• ACTIVITY
Go through the following data and transcribe exactly the stretch of lines from the one holding "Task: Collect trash" to the one holding "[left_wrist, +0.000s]", both included.

+ + + + +

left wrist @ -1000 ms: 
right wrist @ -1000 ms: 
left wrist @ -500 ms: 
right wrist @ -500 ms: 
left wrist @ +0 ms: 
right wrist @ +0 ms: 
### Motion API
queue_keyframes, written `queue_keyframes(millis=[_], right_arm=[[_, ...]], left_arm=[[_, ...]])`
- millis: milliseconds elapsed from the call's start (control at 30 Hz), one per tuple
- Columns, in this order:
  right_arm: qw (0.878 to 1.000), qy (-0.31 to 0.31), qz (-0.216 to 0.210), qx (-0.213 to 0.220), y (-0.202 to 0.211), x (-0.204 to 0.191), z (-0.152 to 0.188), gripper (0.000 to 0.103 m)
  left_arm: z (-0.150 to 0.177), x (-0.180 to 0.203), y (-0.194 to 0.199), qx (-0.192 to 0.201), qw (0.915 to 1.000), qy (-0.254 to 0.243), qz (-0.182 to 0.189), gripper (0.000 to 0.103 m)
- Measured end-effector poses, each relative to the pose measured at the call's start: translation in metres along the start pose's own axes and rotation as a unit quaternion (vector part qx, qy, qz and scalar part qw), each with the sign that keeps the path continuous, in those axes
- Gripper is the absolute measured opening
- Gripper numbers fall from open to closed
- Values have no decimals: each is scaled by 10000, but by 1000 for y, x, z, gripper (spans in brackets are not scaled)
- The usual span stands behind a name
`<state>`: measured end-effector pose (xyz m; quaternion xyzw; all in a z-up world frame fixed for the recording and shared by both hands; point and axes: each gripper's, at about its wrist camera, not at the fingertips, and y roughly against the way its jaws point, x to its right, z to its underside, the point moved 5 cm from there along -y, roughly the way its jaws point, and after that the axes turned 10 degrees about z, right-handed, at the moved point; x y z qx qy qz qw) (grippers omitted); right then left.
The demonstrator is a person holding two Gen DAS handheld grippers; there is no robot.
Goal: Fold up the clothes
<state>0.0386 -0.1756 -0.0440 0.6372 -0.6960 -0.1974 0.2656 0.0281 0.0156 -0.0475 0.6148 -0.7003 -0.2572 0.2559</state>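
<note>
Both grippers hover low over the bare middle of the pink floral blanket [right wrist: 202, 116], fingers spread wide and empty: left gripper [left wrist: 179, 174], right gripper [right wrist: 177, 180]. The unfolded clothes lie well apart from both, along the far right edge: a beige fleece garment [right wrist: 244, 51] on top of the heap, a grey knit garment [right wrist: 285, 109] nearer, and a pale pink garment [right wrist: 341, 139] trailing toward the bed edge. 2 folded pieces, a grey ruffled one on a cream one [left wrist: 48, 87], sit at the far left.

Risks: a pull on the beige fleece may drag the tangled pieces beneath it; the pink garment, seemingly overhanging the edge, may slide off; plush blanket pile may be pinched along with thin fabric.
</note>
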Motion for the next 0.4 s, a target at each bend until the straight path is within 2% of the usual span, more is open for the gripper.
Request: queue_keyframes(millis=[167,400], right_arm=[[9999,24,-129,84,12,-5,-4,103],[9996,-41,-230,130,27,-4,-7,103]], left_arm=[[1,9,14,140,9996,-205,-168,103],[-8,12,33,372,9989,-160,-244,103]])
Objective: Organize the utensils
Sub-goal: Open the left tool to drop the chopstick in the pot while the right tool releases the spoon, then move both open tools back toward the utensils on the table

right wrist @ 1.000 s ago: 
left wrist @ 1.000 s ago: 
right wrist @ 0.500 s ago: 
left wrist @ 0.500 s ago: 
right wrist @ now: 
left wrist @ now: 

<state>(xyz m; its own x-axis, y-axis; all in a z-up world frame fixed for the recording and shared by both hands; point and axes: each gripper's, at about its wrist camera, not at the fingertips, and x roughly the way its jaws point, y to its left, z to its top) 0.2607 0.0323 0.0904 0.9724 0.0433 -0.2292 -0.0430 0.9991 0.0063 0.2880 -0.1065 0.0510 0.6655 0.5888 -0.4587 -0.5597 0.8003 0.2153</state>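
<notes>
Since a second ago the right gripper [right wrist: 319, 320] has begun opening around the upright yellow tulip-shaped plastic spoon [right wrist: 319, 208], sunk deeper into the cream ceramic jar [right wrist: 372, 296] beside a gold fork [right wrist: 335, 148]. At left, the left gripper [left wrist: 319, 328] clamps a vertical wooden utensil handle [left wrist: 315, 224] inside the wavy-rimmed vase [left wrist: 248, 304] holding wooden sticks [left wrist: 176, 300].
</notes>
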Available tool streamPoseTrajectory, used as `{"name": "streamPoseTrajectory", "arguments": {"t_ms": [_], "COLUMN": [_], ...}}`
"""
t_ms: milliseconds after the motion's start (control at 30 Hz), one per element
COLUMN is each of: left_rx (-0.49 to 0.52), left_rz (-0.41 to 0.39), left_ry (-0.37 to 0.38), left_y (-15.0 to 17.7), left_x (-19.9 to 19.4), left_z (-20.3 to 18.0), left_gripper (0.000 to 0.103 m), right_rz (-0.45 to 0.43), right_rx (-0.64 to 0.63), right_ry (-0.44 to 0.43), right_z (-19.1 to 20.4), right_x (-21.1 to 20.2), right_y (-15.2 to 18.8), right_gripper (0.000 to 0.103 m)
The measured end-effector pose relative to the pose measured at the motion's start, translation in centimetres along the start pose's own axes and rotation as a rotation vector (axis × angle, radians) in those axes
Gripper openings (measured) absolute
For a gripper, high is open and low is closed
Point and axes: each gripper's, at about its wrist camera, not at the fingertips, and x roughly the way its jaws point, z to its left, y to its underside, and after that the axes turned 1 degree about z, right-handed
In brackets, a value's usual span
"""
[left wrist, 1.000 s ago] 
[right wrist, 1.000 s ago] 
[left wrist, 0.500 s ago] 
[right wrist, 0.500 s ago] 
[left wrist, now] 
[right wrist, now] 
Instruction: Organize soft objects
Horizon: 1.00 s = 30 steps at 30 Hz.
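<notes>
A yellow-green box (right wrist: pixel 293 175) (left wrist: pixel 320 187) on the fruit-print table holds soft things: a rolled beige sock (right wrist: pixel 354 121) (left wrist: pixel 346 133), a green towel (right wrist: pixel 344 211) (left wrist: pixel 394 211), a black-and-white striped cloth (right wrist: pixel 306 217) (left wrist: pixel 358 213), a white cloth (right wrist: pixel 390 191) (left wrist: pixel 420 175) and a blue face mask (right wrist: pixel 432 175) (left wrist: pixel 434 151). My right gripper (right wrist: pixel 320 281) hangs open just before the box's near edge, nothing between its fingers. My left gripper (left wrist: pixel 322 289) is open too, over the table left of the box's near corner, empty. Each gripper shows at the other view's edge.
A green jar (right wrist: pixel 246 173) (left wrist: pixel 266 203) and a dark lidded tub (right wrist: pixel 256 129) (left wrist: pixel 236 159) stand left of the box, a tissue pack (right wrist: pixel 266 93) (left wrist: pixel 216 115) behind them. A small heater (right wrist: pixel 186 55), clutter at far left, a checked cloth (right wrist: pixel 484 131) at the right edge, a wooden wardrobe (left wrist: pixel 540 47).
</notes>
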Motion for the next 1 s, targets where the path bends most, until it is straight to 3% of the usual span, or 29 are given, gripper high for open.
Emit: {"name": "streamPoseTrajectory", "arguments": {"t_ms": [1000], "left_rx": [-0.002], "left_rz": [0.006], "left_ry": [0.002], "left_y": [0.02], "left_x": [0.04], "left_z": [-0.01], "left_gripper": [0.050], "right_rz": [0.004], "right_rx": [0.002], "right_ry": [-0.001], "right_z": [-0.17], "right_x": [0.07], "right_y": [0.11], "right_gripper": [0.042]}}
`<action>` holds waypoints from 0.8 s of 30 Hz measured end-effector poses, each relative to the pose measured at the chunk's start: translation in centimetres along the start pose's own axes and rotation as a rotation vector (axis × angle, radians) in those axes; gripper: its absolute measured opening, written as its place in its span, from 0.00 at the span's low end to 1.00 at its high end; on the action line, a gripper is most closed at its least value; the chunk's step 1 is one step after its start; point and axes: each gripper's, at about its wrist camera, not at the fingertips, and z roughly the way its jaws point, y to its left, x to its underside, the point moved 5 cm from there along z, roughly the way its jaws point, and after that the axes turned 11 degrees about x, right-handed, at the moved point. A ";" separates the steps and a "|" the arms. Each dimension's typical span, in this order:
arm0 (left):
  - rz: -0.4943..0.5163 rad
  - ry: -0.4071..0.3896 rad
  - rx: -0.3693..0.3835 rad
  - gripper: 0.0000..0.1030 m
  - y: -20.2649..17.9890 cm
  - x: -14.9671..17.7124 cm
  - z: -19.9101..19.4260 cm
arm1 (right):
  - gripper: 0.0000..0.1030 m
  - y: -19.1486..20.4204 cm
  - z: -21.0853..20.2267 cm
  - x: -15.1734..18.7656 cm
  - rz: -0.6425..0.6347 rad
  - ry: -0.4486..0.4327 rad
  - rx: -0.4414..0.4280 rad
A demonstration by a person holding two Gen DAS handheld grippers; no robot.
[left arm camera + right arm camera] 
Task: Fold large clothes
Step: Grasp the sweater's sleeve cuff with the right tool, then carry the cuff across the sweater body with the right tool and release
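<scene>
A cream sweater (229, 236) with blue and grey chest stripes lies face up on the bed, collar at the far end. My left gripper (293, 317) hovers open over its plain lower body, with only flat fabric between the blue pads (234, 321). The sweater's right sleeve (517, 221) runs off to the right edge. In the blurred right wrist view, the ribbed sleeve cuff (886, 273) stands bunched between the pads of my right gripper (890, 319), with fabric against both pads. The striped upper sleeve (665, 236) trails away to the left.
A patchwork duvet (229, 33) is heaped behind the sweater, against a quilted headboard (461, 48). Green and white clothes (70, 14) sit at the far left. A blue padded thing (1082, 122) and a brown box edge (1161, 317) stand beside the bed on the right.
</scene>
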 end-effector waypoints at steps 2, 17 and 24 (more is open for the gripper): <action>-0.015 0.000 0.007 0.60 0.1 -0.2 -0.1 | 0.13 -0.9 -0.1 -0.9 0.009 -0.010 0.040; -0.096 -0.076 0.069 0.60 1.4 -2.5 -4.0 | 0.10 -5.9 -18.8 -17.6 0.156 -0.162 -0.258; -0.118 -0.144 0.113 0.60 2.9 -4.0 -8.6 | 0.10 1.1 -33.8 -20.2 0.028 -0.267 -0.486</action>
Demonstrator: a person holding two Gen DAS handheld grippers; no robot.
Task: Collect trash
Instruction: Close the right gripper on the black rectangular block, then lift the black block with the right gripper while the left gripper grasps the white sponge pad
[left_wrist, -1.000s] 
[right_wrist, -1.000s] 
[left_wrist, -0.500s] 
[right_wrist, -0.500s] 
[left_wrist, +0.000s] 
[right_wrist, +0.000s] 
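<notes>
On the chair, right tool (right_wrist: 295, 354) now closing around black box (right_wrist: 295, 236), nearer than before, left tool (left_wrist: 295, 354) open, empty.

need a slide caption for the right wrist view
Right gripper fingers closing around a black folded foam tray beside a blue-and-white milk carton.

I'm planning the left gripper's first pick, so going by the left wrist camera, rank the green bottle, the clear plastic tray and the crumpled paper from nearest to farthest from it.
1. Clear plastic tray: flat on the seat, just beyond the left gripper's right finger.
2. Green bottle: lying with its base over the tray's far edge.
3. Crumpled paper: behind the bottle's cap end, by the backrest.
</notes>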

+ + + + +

• RESULT OF THE EXERCISE
Task: Collect trash
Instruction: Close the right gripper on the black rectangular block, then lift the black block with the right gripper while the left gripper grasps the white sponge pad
[left_wrist, -1.000s] 
[right_wrist, -1.000s] 
[left_wrist, -0.500s] 
[right_wrist, -0.500s] 
[left_wrist, +0.000s] 

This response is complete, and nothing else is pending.